With the pictures left out, restate exactly the part below that opens with the line containing "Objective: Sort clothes" and closes with the line containing "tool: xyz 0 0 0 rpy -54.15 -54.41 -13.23".

Data for processing Start Marker

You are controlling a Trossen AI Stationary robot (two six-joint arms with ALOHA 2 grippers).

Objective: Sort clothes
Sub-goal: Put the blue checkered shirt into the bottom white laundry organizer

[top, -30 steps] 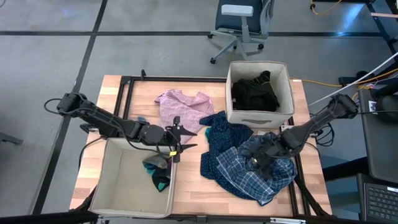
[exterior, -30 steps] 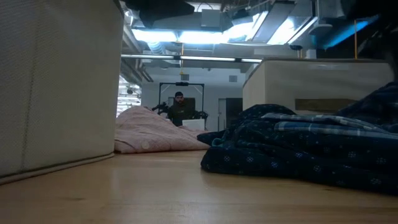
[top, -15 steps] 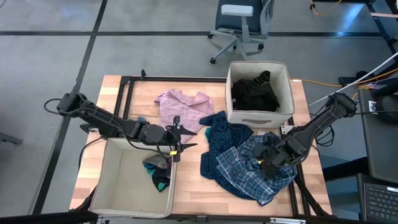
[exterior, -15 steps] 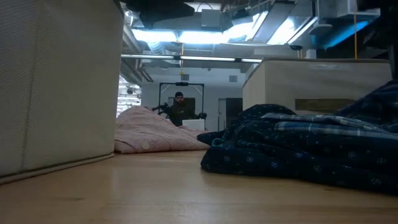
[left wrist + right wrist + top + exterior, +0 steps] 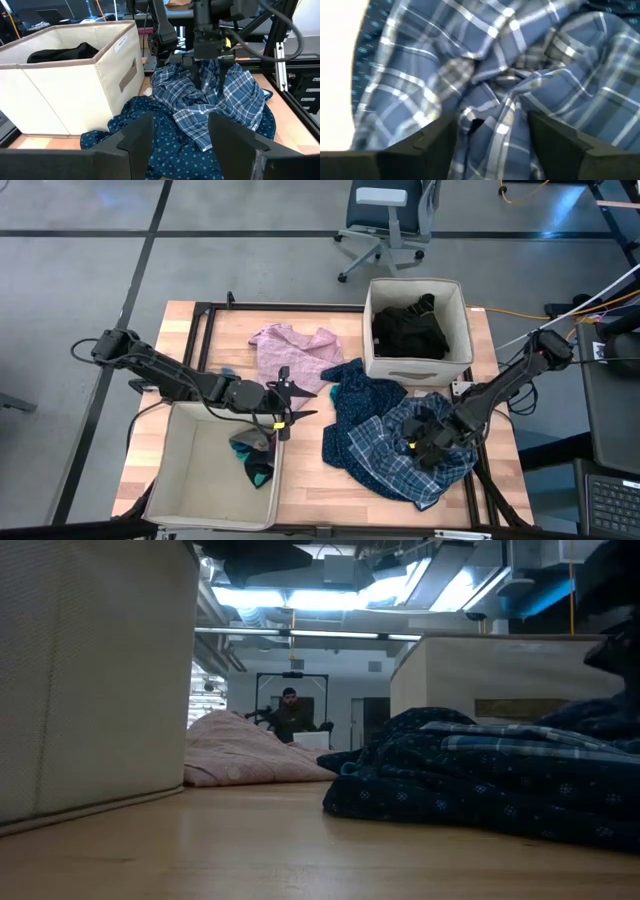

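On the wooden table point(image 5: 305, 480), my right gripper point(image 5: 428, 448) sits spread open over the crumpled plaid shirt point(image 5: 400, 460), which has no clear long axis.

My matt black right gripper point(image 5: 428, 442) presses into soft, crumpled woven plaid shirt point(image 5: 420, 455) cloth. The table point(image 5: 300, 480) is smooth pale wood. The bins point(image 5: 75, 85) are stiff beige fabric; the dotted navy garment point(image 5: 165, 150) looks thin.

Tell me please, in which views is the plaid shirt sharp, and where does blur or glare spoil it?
Left wrist view: the plaid shirt is sharp and evenly lit. Right wrist view: it fills the picture, soft with blur, a washed-out white patch at one edge. Low view: dim, backlit by ceiling lights.
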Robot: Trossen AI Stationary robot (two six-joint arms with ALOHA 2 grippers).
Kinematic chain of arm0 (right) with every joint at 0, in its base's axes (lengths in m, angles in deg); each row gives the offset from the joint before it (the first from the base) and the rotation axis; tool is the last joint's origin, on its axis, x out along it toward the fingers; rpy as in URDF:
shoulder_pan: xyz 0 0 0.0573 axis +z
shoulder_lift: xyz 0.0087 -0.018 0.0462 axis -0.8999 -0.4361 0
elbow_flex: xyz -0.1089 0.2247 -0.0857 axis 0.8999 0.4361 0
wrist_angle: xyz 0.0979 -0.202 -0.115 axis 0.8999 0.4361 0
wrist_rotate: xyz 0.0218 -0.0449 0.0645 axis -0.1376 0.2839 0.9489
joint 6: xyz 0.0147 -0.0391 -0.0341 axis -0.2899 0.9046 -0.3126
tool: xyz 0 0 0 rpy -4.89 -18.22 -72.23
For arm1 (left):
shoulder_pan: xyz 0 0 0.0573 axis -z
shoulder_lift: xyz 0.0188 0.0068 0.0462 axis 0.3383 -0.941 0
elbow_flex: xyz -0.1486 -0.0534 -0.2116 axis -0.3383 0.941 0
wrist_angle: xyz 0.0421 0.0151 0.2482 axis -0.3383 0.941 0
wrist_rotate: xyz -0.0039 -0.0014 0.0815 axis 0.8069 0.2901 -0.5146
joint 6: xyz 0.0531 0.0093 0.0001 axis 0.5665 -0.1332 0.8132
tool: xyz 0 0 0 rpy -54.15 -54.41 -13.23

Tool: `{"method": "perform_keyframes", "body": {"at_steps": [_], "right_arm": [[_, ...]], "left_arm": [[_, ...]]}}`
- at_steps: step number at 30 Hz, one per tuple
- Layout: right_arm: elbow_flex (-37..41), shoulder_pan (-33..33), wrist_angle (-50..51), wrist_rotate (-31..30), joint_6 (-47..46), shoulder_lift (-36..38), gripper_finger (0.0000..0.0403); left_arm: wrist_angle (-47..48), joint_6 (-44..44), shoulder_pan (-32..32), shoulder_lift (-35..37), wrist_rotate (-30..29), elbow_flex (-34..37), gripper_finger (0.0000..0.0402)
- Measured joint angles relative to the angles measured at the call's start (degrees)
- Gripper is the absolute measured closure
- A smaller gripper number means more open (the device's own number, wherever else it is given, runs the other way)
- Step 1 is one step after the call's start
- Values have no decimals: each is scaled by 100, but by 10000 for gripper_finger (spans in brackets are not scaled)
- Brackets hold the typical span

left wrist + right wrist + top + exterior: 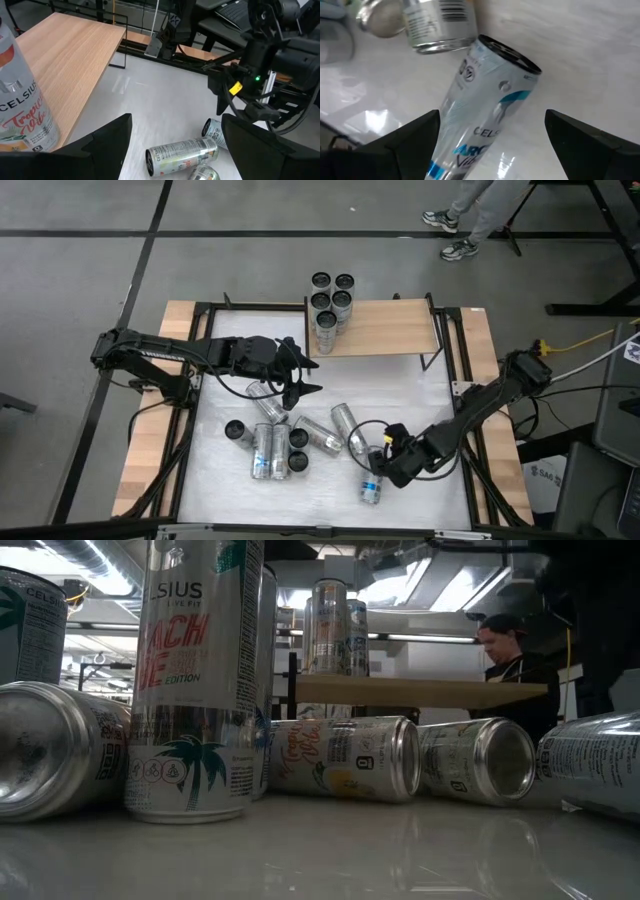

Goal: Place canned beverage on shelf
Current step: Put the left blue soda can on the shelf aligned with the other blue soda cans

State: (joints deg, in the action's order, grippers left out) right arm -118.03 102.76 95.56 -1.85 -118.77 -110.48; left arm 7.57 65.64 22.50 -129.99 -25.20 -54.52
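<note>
A silver can with blue lettering [485,110] lies on its side on the white table, near the front edge [372,486]. My right gripper [492,145] hangs open over it, pointing steeply down, one finger on either side and neither touching; in the high view it [381,466] is at the can's far end. The shelf [385,328], a pale wooden board on black posts, stands at the table's far side with several upright cans [330,302] at its left end. My left gripper [303,376] waits open and empty above the table's middle, in front of the shelf.
Several more cans lie or stand in a cluster left of the blue-lettered can [275,442], and two lie just beyond it [345,423]. The low view shows an upright can [195,680] close up. A person [465,215] stands beyond the table's far edge.
</note>
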Motion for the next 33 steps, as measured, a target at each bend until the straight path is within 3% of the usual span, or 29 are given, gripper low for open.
{"method": "perform_keyframes", "body": {"at_steps": [18, 33], "right_arm": [[0, 0, -944, -244, -289, -791, 54], [174, -1, -1037, -298, -413, -809, 54]], "left_arm": [[0, 0, 0, 0, 0, 0, 98], [0, 1, 0, 0, 0, 0, 98]]}}
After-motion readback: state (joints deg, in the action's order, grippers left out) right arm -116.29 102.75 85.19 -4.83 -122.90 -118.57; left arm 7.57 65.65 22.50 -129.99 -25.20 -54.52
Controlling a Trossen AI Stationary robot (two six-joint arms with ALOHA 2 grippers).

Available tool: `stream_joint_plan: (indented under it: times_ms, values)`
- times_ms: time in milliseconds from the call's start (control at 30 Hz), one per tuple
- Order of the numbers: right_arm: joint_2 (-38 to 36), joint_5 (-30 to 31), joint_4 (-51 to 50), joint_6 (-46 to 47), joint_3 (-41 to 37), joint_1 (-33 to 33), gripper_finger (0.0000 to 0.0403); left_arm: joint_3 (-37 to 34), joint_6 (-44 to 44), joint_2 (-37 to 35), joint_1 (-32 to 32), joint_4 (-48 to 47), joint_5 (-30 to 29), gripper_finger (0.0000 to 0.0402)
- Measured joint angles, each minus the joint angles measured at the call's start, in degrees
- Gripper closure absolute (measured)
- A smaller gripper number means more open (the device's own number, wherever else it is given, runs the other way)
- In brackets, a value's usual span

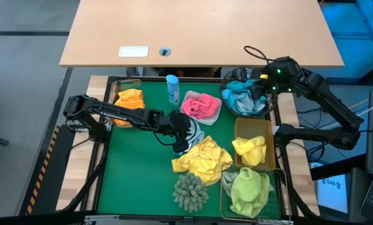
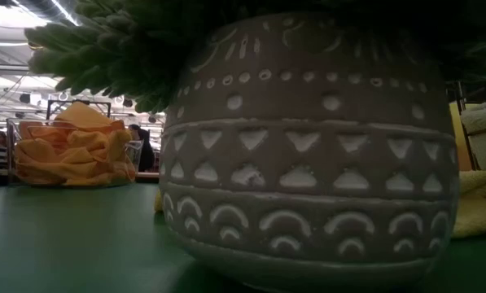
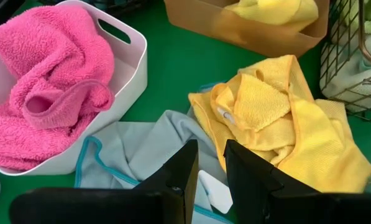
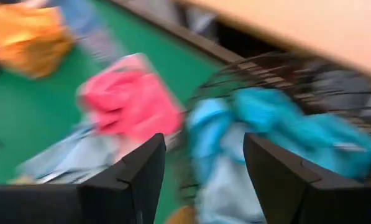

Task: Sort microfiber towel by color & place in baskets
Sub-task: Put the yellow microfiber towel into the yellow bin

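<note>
My left gripper [image 1: 181, 147] [image 3: 211, 167] hovers over the green mat, its fingers a narrow gap apart and nothing between them. Beneath it lies a pale grey towel with a teal hem [image 3: 126, 155]. Beside that lies a crumpled yellow towel [image 3: 278, 118] [image 1: 202, 157]. My right gripper [image 1: 265, 87] [image 4: 204, 168] stands open above the round black mesh basket [image 1: 227, 84], which holds teal-blue towels [image 4: 284, 124]. Pink towels [image 3: 42, 81] fill the white tub [image 3: 132, 68].
Orange towels lie in the clear tub [image 1: 129, 100] at the back left. One gold basket [image 1: 239, 128] holds yellow towels, the gold wire basket [image 1: 227, 209] holds pale green ones. A blue bottle [image 1: 172, 87] stands at the back, and a potted shaggy clump [image 1: 190, 191] at the front.
</note>
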Motion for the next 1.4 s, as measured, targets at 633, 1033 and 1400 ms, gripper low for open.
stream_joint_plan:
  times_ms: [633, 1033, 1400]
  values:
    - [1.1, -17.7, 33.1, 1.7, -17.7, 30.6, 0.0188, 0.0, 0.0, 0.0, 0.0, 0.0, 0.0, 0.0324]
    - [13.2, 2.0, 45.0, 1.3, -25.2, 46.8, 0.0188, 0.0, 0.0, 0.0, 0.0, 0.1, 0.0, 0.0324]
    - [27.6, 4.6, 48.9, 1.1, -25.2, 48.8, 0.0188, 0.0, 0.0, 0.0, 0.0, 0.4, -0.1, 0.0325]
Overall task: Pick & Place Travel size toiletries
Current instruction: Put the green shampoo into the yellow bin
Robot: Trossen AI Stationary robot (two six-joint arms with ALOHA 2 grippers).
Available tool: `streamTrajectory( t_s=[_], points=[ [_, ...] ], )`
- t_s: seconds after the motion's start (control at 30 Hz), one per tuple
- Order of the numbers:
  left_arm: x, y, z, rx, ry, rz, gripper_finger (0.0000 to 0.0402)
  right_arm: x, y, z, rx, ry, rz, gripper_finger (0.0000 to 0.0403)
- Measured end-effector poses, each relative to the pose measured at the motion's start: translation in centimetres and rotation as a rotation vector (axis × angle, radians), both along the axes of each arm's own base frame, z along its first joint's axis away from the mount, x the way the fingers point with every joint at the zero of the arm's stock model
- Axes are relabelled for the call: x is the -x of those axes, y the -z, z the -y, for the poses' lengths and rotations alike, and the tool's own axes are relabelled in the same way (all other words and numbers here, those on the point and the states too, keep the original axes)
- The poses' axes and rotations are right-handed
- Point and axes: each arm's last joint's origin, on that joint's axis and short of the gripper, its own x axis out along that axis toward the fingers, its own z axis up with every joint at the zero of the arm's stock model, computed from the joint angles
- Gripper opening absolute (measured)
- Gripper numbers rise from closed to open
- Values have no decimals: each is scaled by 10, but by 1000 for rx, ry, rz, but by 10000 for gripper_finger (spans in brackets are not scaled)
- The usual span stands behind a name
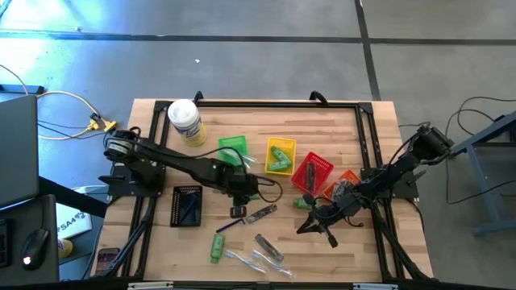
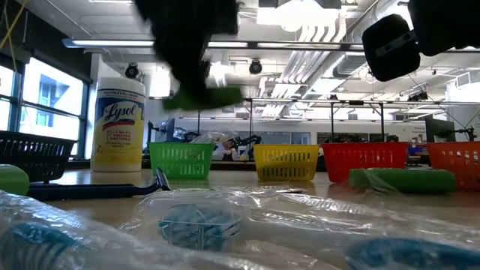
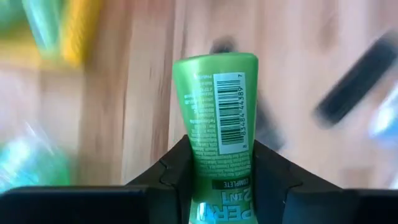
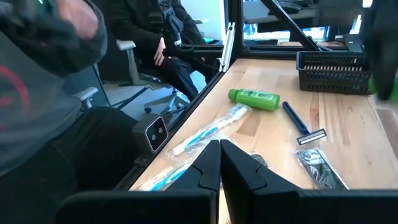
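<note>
The table [image 1: 339, 250] is seen from overhead and level from its edge; the Lysol jar [image 1: 185, 121] is shared.

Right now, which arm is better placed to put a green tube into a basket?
The left. Its gripper already clamps a green tube and hangs near the green basket. The right gripper is shut and empty.

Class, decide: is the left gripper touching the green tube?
Touching. The left wrist view shows the green tube wedged between the left gripper's two dark fingers, no gap on either side.
</note>
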Motion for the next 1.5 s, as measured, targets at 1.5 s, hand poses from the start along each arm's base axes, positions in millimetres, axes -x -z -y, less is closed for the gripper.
streamTrajectory(
  t_s=[1.5],
  points=[
    [-112,29,-134,-821,1100,-21,101,1,3,0,35,-12,-24,3]
  ],
)
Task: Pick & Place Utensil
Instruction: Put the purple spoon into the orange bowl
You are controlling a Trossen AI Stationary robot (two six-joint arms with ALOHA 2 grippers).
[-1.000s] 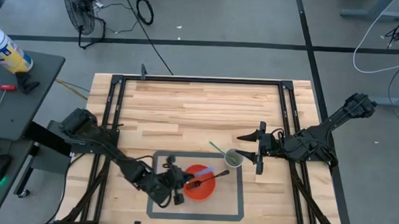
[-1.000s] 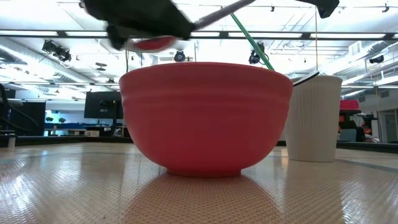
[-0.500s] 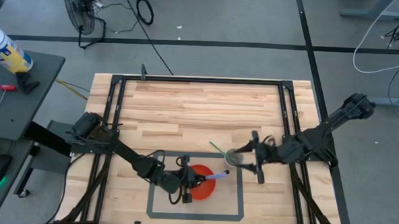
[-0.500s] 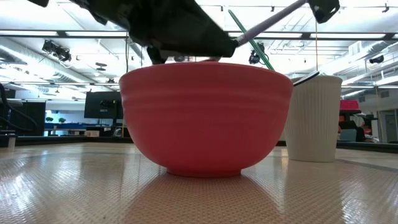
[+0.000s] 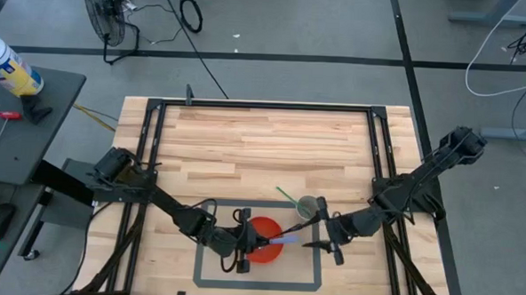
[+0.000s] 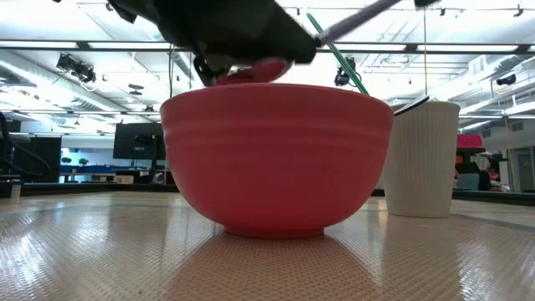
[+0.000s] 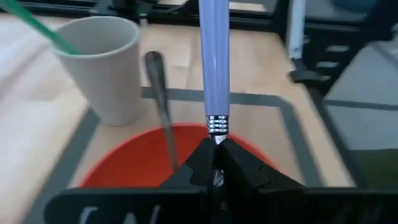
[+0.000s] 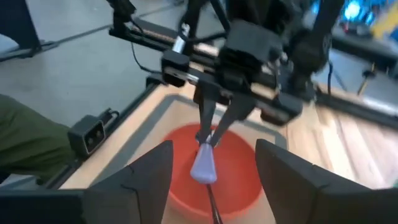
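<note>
A utensil with a lavender handle point(image 7: 214, 62) slants up over the red bowl point(image 5: 264, 251), held by my left gripper point(image 5: 246, 244), which is shut on it above the bowl's left part. Its working end is hidden behind the fingers. A second, all-metal utensil point(image 7: 159, 93) leans in the bowl, its handle up against the rim. My right gripper point(image 8: 217, 171) is open just right of the bowl. Its fingers stand on either side of the lavender handle's free end point(image 8: 204, 167) without touching it. A white cup point(image 5: 309, 206) with a green straw point(image 5: 286, 196) stands behind the bowl. My left gripper pinches the utensil between its two fingertips at the metal neck point(image 7: 215, 138), just below the ringed ferrule of the lavender handle. The fingers lie along the utensil. The handle sticks out past them toward the table's right, slanting upward, lifted clear above the bowl.
The bowl and cup stand on a grey mat with a dark taped border point(image 5: 206, 274) near the table's near edge. The far half of the wooden table point(image 5: 263, 143) is bare. Black frame rails point(image 5: 148, 134) run along the table's sides.
My left gripper has carried the lavender utensil from the bowl's left side toward the right, over the bowl, with the handle now pointing at the right arm. My right gripper has swung from beside the cup toward the near edge and the bowl, closing on the handle's free end.
</note>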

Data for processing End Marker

• **Reply to the exercise**
Objective: Sort clothes
Sub-goal: Put the blue checkered shirt into the bottom white laundry organizer

[top, -30 steps] 
[exterior, -30 steps] 
[top, -15 steps] 
[exterior, -15 steps] 
[left wrist + right wrist + top + exterior, +0 steps] 

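On the wooden table point(image 5: 305, 480), my right gripper point(image 5: 428, 448) sits spread open over the crumpled plaid shirt point(image 5: 400, 460), which has no clear long axis.

My matt black right gripper point(image 5: 428, 442) presses into soft, crumpled woven plaid shirt point(image 5: 420, 455) cloth. The table point(image 5: 300, 480) is smooth pale wood. The bins point(image 5: 75, 85) are stiff beige fabric; the dotted navy garment point(image 5: 165, 150) looks thin.

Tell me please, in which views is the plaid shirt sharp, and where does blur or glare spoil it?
Left wrist view: the plaid shirt is sharp and evenly lit. Right wrist view: it fills the picture, soft with blur, a washed-out white patch at one edge. Low view: dim, backlit by ceiling lights.
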Robot: Trossen AI Stationary robot (two six-joint arms with ALOHA 2 grippers).
Kinematic chain of arm0 (right) with every joint at 0, in its base's axes (lengths in m, angles in deg); each row gives the offset from the joint before it (the first from the base) and the rotation axis; tool is the last joint's origin, on its axis, x out along it toward the fingers; rpy as in URDF:
shoulder_pan: xyz 0 0 0.0573 axis +z
shoulder_lift: xyz 0.0087 -0.018 0.0462 axis -0.8999 -0.4361 0
elbow_flex: xyz -0.1089 0.2247 -0.0857 axis 0.8999 0.4361 0
wrist_angle: xyz 0.0979 -0.202 -0.115 axis 0.8999 0.4361 0
wrist_rotate: xyz 0.0218 -0.0449 0.0645 axis -0.1376 0.2839 0.9489
joint 6: xyz 0.0147 -0.0391 -0.0341 axis -0.2899 0.9046 -0.3126
tool: xyz 0 0 0 rpy -4.89 -18.22 -72.23
For arm1 (left):
shoulder_pan: xyz 0 0 0.0573 axis -z
shoulder_lift: xyz 0.0188 0.0068 0.0462 axis 0.3383 -0.941 0
elbow_flex: xyz -0.1486 -0.0534 -0.2116 axis -0.3383 0.941 0
wrist_angle: xyz 0.0421 0.0151 0.2482 axis -0.3383 0.941 0
wrist_rotate: xyz -0.0039 -0.0014 0.0815 axis 0.8069 0.2901 -0.5146
joint 6: xyz 0.0531 0.0093 0.0001 axis 0.5665 -0.1332 0.8132
tool: xyz 0 0 0 rpy -54.15 -54.41 -13.23

The answer requires nothing further.